L’Azerbaijan, un Paese interessante e adatto a viaggiatori alla ricerca di qualcosa di nuovo, è appena entrato nella programmazione di Tibiworld, operatore capitolino. “Si tratta di un paese con grandi risorse naturali lungo l’antica Via della Seta – spiega Marco Borghesi, managing director del t.o. -, la cui capitale Baku si propone sempre di più all’attenzione con l’organizzazione di importanti eventi internazionali quali ad esempio il Gran Premio di Formula 1. Raccolto ma ben conservato, il nucleo storico di Baku, Icheri Sheher, è interessante anche dal punto di vista architettonico con il Centro Culturale Heydar Aliyev, costruito sul progetto della brava Zaha Hadid e l’Azerbaijan Carpet Museum; senza dimenticare le Flame Towers, simbolo della città, ben visibili anche la notte, grazie a bei giochi di luce che le mettono in evidenza”. “Abbiamo deciso di puntare sulla destinazione viste le diverse unicità che offre – aggiunge Roberto Morgi, direttore commerciale -: come Yanar Dag la “fiamma eterna” una collina alle cui pendici bruciano lingue di fuoco provenienti dal sottosuolo; pitture rupestri risalenti al Paleolitico; i Vulcani di Fango; la possibilità di avvicinarsi allo zoroastrismo un’antica religione presente ormai solo in India, Iran e qui; Yanar Bulaq, acqua talmente ricca di gas, che brucia al contatto con una fiamma”. “Il paese ha già una buona ricettività.
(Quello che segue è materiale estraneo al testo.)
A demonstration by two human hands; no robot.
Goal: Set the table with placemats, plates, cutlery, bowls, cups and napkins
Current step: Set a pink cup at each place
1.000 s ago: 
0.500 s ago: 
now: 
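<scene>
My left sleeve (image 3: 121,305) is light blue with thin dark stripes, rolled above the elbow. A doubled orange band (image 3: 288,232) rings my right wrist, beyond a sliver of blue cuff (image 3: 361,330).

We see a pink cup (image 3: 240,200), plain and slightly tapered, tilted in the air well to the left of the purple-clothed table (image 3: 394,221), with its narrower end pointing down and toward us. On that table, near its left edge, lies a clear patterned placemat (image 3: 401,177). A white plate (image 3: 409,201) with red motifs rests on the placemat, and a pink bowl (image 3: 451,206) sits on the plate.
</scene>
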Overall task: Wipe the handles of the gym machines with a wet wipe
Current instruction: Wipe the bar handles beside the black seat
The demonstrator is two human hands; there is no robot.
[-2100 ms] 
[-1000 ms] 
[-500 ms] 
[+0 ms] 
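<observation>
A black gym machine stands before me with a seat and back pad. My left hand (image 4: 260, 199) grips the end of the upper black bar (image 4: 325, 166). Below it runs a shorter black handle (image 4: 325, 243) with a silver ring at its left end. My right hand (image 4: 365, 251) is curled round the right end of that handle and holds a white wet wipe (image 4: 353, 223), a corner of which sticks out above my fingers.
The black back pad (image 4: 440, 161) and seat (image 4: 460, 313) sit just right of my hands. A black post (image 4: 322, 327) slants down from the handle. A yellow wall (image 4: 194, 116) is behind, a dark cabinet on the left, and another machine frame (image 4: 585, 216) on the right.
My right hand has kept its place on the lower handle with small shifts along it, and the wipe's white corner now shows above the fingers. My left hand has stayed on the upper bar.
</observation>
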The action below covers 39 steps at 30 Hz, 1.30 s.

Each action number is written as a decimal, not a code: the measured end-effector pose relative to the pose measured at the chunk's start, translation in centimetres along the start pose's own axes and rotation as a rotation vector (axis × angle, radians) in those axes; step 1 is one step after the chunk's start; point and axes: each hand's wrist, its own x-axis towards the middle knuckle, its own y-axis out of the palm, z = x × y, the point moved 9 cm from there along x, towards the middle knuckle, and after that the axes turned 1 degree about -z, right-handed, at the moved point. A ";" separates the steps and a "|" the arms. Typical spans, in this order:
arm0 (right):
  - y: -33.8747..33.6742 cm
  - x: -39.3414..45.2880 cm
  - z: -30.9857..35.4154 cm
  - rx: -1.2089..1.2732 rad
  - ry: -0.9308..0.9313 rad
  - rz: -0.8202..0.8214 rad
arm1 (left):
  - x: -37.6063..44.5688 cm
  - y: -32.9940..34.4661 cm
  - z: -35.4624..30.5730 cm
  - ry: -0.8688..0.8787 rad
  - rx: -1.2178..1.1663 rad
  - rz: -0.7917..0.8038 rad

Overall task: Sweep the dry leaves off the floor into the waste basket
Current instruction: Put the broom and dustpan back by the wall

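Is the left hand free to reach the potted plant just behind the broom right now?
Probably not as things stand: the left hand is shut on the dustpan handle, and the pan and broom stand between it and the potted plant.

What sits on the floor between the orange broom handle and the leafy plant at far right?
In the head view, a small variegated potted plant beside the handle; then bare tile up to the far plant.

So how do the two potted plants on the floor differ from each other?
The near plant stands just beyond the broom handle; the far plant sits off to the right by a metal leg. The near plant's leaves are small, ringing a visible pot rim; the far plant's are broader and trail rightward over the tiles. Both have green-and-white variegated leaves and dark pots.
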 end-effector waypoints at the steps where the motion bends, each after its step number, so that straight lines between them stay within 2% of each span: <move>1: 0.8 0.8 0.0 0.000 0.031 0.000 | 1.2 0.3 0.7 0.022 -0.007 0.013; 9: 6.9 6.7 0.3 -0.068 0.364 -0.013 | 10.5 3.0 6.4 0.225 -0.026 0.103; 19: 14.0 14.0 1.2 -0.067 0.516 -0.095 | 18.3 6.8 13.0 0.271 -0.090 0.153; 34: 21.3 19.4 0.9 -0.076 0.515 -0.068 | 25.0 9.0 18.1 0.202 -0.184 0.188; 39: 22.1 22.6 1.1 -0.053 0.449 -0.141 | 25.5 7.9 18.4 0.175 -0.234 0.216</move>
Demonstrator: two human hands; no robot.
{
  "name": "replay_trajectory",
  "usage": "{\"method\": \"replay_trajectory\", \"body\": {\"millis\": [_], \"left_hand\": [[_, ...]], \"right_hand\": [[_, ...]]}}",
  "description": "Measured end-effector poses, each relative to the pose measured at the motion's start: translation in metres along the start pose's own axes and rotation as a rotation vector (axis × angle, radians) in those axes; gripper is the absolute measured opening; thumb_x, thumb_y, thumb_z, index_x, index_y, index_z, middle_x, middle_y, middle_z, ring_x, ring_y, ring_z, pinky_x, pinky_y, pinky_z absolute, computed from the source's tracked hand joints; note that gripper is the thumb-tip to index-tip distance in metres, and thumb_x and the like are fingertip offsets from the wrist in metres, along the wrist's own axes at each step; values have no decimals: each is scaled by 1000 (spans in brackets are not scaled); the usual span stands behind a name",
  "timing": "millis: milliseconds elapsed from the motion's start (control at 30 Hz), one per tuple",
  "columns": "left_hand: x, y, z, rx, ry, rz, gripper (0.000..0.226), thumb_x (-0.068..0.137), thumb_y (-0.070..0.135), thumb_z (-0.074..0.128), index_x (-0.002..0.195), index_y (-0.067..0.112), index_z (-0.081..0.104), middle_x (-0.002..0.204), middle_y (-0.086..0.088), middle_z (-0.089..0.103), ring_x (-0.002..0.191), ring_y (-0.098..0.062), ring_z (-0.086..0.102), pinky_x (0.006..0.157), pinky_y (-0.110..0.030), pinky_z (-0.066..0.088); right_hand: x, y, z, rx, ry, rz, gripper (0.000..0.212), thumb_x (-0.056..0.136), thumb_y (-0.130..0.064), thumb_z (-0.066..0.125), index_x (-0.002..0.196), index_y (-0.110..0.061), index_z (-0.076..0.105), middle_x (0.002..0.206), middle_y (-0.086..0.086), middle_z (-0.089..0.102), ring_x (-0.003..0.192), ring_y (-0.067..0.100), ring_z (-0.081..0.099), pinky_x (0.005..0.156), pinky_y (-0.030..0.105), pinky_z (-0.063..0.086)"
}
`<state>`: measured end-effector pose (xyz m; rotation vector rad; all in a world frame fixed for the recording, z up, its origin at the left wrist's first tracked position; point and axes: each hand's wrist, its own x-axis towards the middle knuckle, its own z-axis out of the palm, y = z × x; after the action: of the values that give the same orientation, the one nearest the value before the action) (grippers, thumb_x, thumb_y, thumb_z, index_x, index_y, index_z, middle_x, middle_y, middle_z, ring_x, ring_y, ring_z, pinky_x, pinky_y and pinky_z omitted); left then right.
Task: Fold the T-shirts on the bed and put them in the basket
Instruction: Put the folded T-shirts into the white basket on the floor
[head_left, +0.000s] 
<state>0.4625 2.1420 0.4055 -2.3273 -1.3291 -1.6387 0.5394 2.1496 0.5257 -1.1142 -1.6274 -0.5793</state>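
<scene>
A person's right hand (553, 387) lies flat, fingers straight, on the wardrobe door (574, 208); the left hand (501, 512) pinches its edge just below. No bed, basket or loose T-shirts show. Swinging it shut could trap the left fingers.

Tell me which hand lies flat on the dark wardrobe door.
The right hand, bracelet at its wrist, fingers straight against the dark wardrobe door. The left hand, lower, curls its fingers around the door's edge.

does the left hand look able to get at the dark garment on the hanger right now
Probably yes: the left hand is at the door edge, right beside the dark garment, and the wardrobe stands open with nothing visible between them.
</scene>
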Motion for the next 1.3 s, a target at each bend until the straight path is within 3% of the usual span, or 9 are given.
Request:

A Baku ci sono diversi alberghi internazionali e siamo in grado anche di offrire pernottamenti in boutique hotel. Nel resto del paese il livello delle strutture resta proponibile per il mercato italiano – completa il quadro Pier Mario Testa, ceo Tibiworld -. Proponiamo un prodotto, con guide in lingue italiana, che va dal “city break” a Baku di durata variabile ma consigliamo minimo 3 notti per conoscere un po’ la capitale ed i suoi dintorni. Proponiamo partenze garantite da 7 notti da aprile ad ottobre, un Grantour di 9 notti ed è possibile organizzare diversi eventi tematici: tour architettonici, tour in macchine d’epoca, cooking-class sulla preparazione dell’ottimo pane tradizionale Tendir, dello yogurt locale e della cucina tradizionale più in generale”.